### EXERCISE REQUIREMENTS
Below is a listing to copy exactly; no image goes into the copy.

### DATA SHOWN

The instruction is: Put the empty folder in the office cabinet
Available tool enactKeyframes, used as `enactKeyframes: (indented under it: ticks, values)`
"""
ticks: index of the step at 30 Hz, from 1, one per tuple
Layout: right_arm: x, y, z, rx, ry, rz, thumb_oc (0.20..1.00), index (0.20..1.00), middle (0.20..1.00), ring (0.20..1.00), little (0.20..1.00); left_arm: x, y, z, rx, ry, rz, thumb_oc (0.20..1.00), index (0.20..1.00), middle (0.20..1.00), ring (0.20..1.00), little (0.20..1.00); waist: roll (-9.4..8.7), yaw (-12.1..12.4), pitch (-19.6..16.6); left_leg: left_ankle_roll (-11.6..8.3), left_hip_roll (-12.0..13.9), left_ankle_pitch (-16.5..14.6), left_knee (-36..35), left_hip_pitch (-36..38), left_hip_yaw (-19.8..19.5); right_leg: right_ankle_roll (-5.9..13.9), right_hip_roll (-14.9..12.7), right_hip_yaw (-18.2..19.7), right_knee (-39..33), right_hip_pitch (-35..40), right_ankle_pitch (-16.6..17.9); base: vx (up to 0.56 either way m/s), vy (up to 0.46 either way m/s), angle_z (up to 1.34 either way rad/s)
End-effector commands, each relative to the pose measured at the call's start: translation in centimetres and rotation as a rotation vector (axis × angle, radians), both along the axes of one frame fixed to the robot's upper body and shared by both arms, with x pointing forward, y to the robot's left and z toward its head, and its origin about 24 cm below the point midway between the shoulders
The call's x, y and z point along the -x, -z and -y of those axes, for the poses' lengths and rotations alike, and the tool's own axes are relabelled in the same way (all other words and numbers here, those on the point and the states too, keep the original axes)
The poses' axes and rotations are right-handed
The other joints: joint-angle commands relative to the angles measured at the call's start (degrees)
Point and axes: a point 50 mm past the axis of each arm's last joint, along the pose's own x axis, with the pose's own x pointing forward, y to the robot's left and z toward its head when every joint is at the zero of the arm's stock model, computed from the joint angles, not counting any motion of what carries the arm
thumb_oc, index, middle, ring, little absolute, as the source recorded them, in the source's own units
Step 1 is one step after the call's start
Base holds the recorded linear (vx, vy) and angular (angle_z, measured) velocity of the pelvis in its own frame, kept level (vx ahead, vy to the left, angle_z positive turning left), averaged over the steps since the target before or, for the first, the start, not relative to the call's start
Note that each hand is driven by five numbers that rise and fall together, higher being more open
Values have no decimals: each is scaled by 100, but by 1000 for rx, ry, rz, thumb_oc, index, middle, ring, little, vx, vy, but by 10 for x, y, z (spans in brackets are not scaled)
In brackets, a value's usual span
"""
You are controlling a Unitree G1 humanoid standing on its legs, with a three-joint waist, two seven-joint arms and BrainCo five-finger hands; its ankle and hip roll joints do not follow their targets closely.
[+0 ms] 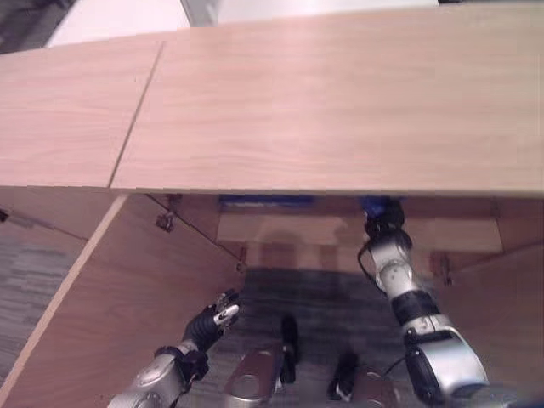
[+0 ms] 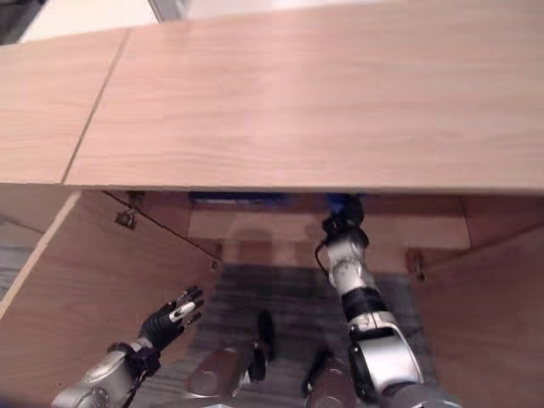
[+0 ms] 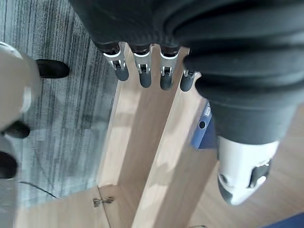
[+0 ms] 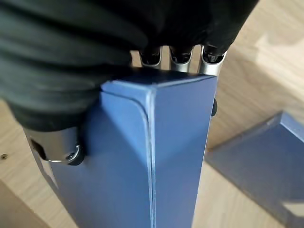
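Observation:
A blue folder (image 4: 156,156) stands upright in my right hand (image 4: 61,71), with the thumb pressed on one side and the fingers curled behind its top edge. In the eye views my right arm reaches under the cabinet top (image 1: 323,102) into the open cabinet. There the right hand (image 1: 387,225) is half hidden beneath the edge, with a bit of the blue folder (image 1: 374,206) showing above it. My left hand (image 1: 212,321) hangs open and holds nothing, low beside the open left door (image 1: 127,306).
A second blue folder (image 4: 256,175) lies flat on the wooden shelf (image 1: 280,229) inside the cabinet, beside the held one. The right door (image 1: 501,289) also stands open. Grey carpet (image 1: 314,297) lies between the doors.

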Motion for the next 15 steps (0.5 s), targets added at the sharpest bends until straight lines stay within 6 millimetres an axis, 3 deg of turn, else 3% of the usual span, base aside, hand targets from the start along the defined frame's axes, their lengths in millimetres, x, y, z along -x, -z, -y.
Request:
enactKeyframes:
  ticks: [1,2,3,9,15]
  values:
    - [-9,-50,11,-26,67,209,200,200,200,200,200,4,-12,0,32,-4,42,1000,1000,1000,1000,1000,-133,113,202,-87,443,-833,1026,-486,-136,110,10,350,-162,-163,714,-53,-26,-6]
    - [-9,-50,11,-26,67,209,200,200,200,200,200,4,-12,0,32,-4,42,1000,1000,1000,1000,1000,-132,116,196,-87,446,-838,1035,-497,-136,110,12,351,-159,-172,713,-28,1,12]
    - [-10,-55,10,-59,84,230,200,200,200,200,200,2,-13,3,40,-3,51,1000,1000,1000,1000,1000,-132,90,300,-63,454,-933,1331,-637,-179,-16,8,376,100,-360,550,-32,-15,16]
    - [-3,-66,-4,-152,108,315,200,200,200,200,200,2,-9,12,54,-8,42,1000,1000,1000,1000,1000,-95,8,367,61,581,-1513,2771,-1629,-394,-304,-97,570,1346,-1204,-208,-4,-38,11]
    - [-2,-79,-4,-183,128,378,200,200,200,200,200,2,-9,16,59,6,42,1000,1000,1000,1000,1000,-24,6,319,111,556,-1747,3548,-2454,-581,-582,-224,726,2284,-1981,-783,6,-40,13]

### TASK RESPONSE
The instruction is: Put the empty folder in the office cabinet
Available tool enactKeyframes, used as `enactKeyframes: (indented under it: ticks, values)`
"""
ticks: index of the step at 30 Hz, from 1, one per tuple
Layout: right_arm: x, y, z, rx, ry, rz, thumb_oc (0.20..1.00), index (0.20..1.00), middle (0.20..1.00), ring (0.20..1.00), little (0.20..1.00); left_arm: x, y, z, rx, ry, rz, thumb_oc (0.20..1.00), index (0.20..1.00), middle (0.20..1.00), ring (0.20..1.00), little (0.20..1.00); waist: roll (-9.4..8.7), yaw (-12.1..12.4), pitch (-19.6..16.6); left_leg: left_ankle_roll (-11.6..8.3), left_hip_roll (-12.0..13.9), left_ankle_pitch (-16.5..14.6), left_knee (-36..35), left_hip_pitch (-36..38), left_hip_yaw (-19.8..19.5); right_leg: right_ankle_roll (-5.9..13.9), right_hip_roll (-14.9..12.7), right_hip_yaw (-18.2..19.7), right_knee (-39..33), right_hip_pitch (-35..40), right_ankle_pitch (-16.6..17.9); base: vx (up to 0.56 either way m/s), vy (up to 0.46 either way m/s), angle_z (up to 1.34 either way rad/s)
End-effector commands, each relative to the pose measured at the call's start: translation in centimetres and rotation as a rotation vector (axis × angle, radians), both along the axes of one frame fixed to the robot's upper body and shared by both arms, with x pointing forward, y to the robot's left and z toward its head, and its origin about 24 cm below the point midway between the shoulders
The call's x, y and z point along the -x, -z and -y of those axes, for the poses' lengths and rotations alike, and the tool's own axes are relabelled in the same way (all other words and numbers here, those on the point and the states too, keep the original axes)
The poses' axes and rotations are right-handed
The other joints: joint-angle commands relative to the angles measured at the call's start (degrees)
Point and axes: a point 50 mm past the axis of each arm's last joint, along the pose's own x axis, with the pose's own x pointing forward, y to the robot's left and z toward its head when every joint is at the zero of the arm's stock model, computed from the joint angles, not counting any motion of what carries the arm
thumb_oc, index, middle, ring, little absolute, as the source recorded them, in the source's own units
Step 1 is one step after the call's start
Base holds the recorded linear (vx, vy) and angular (angle_z, measured) velocity of the pelvis in its own frame, kept level (vx ahead, vy to the left, angle_z positive turning left), averaged over the steps since the target before or, for the first, the start, not relative to the call's start
Note that each hand is driven by five numbers that rise and fall together, higher being more open
Values have no decimals: each is scaled by 100, but by 1000 for rx, ry, rz, thumb_oc, index, middle, ring, little, vx, vy, but by 10 for x, y, z (spans in brackets are not scaled)
In brackets, a value's usual span
"""
You are controlling a Unitree G1 humanoid standing on its legs, with a three-joint waist, two seven-joint arms and BrainCo five-finger hands; its ankle and hip roll joints do not follow their targets closely.
[+0 ms] 
[+0 ms] 
[+0 ms] 
[+0 ms] 
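Observation:
A blue folder (image 4: 156,156) stands upright in my right hand (image 4: 61,71), with the thumb pressed on one side and the fingers curled behind its top edge. In the eye views my right arm reaches under the cabinet top (image 1: 323,102) into the open cabinet. There the right hand (image 1: 387,225) is half hidden beneath the edge, with a bit of the blue folder (image 1: 374,206) showing above it. My left hand (image 1: 212,321) hangs open and holds nothing, low beside the open left door (image 1: 127,306).
A second blue folder (image 4: 256,175) lies flat on the wooden shelf (image 1: 280,229) inside the cabinet, beside the held one. The right door (image 1: 501,289) also stands open. Grey carpet (image 1: 314,297) lies between the doors.
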
Motion for the next 15 steps (0.5 s), targets added at the sharpest bends until straight lines stay within 6 millimetres an axis, 3 deg of turn, else 3% of the usual span, base aside, hand targets from the start along the defined frame's axes, their lengths in millimetres, x, y, z along -x, -z, -y.
Request:
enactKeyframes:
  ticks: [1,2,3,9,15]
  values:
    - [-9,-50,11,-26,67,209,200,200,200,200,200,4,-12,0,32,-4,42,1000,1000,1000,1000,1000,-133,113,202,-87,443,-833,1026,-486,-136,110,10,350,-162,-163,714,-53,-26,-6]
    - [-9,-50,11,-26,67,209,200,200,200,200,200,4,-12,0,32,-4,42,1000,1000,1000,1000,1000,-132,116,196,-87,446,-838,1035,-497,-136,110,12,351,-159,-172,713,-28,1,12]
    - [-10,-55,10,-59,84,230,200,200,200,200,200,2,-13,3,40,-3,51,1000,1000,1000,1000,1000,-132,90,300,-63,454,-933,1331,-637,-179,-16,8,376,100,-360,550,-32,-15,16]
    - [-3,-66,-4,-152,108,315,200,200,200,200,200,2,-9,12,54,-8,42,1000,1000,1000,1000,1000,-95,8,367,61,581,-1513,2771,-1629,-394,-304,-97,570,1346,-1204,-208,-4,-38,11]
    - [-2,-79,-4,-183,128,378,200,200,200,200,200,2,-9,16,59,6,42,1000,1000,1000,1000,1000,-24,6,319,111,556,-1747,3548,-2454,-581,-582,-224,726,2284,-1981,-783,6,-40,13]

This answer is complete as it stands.